=== Problem details ===
With the pictures removed, write out the full listing below exactly.

=== Given material ===
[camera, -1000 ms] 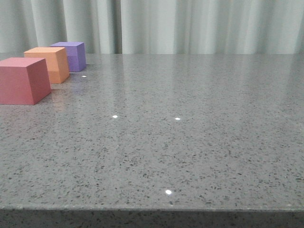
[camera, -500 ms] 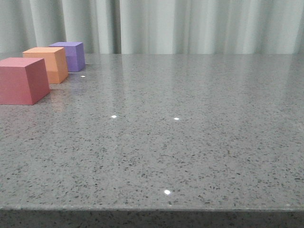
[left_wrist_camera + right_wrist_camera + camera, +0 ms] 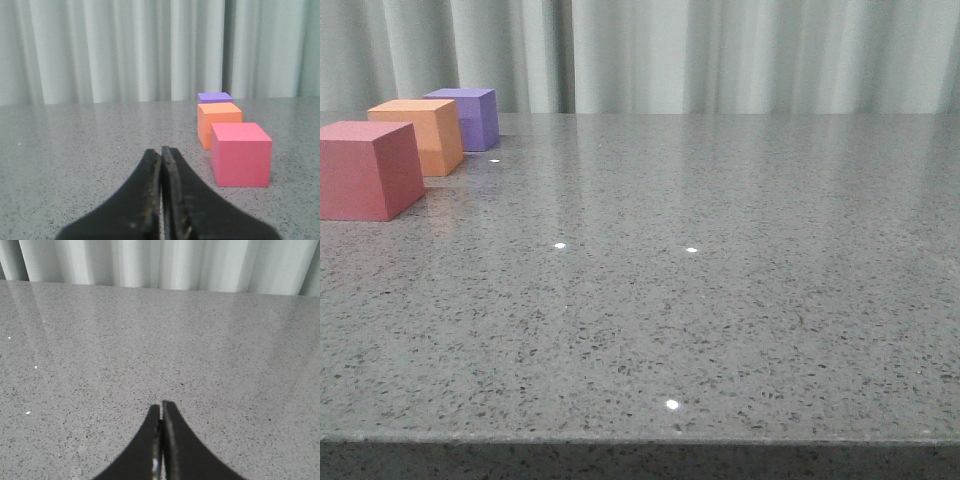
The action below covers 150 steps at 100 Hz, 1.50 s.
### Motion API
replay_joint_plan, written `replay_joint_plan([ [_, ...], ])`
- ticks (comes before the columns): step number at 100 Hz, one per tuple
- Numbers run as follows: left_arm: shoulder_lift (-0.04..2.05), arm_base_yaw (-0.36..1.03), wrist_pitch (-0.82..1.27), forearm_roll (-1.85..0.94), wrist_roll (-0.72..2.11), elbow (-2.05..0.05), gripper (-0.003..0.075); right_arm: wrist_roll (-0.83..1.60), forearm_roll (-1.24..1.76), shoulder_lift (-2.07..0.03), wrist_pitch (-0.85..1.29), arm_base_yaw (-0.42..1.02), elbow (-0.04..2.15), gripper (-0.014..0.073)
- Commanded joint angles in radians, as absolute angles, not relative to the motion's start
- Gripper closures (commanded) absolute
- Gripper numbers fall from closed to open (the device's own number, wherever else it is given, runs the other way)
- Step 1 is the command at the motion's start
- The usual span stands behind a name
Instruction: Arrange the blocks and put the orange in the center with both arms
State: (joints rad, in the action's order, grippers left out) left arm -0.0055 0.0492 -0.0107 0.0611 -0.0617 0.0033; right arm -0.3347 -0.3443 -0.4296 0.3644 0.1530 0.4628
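Three cubes stand in a row at the far left of the table in the front view: a red-pink cube (image 3: 367, 169) nearest, the orange cube (image 3: 422, 135) in the middle, a purple cube (image 3: 470, 117) at the back. The left wrist view shows the same row: red-pink (image 3: 241, 154), orange (image 3: 217, 120), purple (image 3: 214, 97). My left gripper (image 3: 161, 150) is shut with nothing in it, low over the table, apart from the cubes. My right gripper (image 3: 161, 404) is shut and empty over bare table. Neither gripper shows in the front view.
The grey speckled tabletop (image 3: 700, 280) stretches wide, its front edge (image 3: 640, 438) near the bottom of the front view. Pale curtains (image 3: 720, 55) hang behind the table's far edge.
The front view has shifted very slightly; the cubes stand in the same row. No gripper motion shows.
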Motion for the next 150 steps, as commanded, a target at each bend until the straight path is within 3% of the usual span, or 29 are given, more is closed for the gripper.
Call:
replay_joint_plan([
  [1,-0.036,0.049,-0.092,0.061,-0.061,0.045,0.0739,-0.332,-0.367,-0.433,0.29,0.148,0.49,0.066],
  [38,-0.036,0.049,-0.092,0.061,-0.061,0.045,0.0739,-0.232,-0.214,-0.366,0.228,0.148,0.43,0.066],
  [61,-0.036,0.049,-0.092,0.061,-0.061,0.045,0.0739,-0.091,-0.07,-0.231,0.035,0.11,0.236,0.066],
  [94,-0.036,0.049,-0.092,0.061,-0.061,0.045,0.0739,-0.092,-0.028,0.033,0.02,0.07,0.061,0.066],
  [150,-0.036,0.049,-0.086,0.061,-0.061,0.045,0.0739,-0.092,-0.029,0.032,-0.104,0.07,-0.01,0.066],
])
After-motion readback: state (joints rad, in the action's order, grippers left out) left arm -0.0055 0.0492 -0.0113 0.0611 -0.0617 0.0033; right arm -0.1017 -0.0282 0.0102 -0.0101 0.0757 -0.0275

=== Solution to this task ===
[camera, -1000 ms] 
[camera, -500 ms] 
[left_wrist_camera + right_wrist_camera + camera, +0 ms] 
The action below covers 150 steps at 100 Hz, 1.50 s.
### Motion API
replay_joint_plan, written `replay_joint_plan([ [_, ...], ])`
- ticks (comes before the columns): step number at 100 Hz, one per tuple
- Numbers run as follows: left_arm: shoulder_lift (-0.04..2.05), arm_base_yaw (-0.36..1.03), wrist_pitch (-0.82..1.27), forearm_roll (-1.85..0.94), wrist_roll (-0.72..2.11), elbow (-2.05..0.05), gripper (-0.003..0.075); right_arm: wrist_roll (-0.83..1.60), forearm_roll (-1.24..1.76), shoulder_lift (-2.07..0.03), wrist_pitch (-0.85..1.29), arm_base_yaw (-0.42..1.02), elbow (-0.04..2.15), gripper (-0.014..0.073)
- Commanded joint angles in radians, as absolute angles, not relative to the motion's start
- Gripper closures (commanded) absolute
- Gripper numbers fall from closed to open (the device's own number, wherever else it is given, runs the other way)
- Step 1 is the command at the motion's start
- The usual span stands behind a name
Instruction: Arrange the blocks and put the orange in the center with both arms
State: (joints rad, in the action's order, grippers left out) left arm -0.0055 0.0492 -0.0107 0.0611 -0.0617 0.0033; right arm -0.3347 -0.3443 -0.4296 0.3644 0.1530 0.4628
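Three cubes stand in a row at the far left of the table in the front view: a red-pink cube (image 3: 367, 169) nearest, the orange cube (image 3: 422, 135) in the middle, a purple cube (image 3: 470, 117) at the back. The left wrist view shows the same row: red-pink (image 3: 241, 154), orange (image 3: 217, 120), purple (image 3: 214, 97). My left gripper (image 3: 161, 150) is shut with nothing in it, low over the table, apart from the cubes. My right gripper (image 3: 161, 404) is shut and empty over bare table. Neither gripper shows in the front view.
The grey speckled tabletop (image 3: 700, 280) stretches wide, its front edge (image 3: 640, 438) near the bottom of the front view. Pale curtains (image 3: 720, 55) hang behind the table's far edge.
The front view has shifted very slightly; the cubes stand in the same row. No gripper motion shows.
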Motion for the next 150 steps, as commanded, a target at each bend until the straight path is within 3% of the usual span, or 29 are given, more is closed for the gripper.
Call:
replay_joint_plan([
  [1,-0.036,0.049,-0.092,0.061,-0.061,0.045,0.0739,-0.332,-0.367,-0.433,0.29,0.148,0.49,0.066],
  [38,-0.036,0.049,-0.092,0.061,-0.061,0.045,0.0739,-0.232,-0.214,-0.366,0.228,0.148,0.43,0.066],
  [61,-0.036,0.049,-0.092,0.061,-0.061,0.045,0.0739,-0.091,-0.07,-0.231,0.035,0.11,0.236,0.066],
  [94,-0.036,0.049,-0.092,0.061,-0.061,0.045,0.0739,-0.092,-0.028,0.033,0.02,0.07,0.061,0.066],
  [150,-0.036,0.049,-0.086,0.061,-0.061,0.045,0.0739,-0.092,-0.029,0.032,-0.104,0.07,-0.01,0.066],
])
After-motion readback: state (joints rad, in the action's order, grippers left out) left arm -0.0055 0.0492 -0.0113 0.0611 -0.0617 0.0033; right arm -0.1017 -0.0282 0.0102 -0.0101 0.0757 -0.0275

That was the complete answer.